Work to complete: Take from the data every line in which the word "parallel" is found.

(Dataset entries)
──────

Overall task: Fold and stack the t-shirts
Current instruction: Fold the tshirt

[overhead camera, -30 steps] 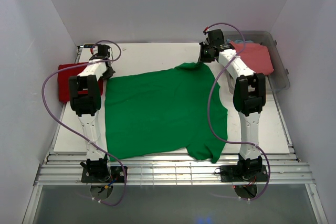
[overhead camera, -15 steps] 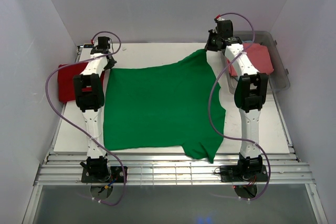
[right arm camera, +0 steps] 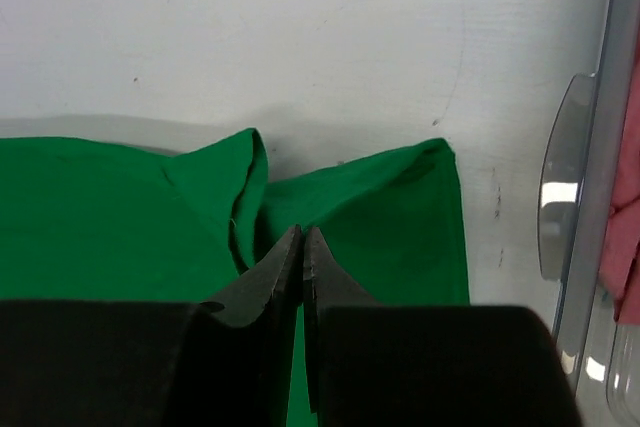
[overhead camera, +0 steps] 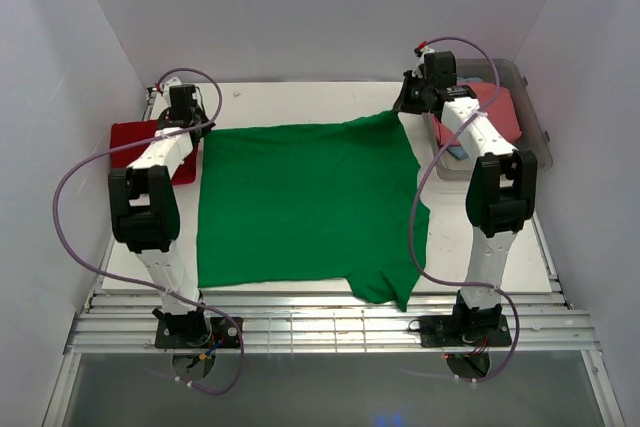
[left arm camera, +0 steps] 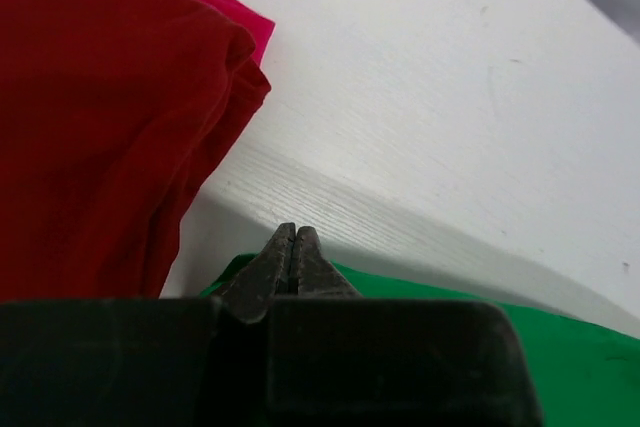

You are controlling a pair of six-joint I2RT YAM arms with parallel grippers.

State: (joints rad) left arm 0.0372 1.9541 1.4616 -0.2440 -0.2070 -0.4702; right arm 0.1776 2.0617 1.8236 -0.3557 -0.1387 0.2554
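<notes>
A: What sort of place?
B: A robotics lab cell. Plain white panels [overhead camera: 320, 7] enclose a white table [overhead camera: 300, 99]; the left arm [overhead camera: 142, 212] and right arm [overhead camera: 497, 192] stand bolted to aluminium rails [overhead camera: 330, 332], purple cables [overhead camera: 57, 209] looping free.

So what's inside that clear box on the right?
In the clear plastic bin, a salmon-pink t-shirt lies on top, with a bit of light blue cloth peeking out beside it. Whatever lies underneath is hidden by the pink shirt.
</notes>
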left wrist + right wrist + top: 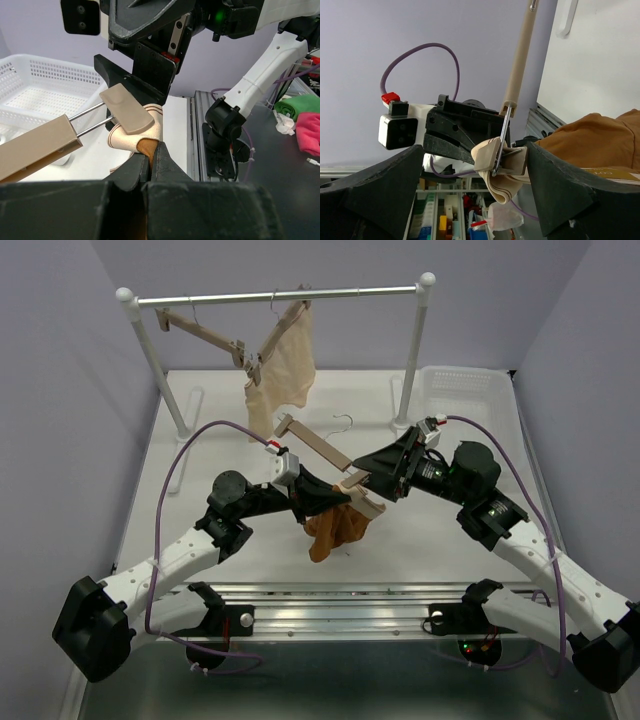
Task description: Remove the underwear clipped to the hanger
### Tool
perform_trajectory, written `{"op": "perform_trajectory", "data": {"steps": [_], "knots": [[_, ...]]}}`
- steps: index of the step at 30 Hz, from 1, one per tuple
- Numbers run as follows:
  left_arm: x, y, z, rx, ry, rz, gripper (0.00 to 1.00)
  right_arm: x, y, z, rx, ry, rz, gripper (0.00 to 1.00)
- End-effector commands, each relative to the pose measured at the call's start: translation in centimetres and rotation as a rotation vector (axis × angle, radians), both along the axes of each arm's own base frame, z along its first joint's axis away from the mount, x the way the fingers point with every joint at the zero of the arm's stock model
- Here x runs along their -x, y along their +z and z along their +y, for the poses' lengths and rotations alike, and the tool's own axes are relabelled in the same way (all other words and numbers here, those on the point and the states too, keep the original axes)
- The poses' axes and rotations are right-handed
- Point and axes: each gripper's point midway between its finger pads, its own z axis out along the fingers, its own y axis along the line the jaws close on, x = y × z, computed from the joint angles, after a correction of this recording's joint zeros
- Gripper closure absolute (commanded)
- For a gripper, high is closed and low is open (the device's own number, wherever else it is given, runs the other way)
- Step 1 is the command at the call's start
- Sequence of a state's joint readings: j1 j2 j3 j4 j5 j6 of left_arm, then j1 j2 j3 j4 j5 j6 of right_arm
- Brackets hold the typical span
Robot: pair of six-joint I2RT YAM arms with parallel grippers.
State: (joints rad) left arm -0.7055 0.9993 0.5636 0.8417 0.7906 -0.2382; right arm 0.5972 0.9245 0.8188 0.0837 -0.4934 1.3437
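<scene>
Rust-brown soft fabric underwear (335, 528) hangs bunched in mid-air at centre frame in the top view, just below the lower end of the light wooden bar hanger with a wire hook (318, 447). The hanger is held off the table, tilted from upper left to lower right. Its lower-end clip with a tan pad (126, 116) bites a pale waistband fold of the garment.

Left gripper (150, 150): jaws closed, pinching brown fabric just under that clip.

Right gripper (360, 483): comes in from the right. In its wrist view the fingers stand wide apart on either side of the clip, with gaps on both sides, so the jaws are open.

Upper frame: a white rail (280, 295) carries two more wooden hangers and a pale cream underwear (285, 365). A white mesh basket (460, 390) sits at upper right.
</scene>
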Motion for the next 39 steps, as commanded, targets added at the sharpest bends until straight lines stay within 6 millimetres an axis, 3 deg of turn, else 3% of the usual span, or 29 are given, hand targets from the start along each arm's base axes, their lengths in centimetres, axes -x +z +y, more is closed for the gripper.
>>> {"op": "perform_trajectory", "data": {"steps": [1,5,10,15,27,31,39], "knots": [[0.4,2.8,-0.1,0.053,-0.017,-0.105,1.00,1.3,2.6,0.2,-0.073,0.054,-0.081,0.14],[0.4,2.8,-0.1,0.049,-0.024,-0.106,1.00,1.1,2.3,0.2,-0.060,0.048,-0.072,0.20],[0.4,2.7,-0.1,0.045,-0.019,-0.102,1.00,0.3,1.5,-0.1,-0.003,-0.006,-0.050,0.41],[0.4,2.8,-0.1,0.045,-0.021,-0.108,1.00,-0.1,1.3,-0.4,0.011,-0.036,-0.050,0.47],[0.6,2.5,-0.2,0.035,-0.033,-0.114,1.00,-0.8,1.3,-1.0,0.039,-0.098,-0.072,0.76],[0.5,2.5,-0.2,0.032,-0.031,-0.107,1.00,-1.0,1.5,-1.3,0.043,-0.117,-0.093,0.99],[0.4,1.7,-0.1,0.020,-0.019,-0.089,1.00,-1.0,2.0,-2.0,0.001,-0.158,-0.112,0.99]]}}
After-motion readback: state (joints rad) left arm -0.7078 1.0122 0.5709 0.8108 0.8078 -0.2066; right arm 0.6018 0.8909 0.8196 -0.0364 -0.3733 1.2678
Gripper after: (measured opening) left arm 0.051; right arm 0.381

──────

Reply:
You are controlling a pair of six-joint I2RT YAM arms with parallel grippers.
Robot: pair of six-joint I2RT YAM arms with parallel grippers.

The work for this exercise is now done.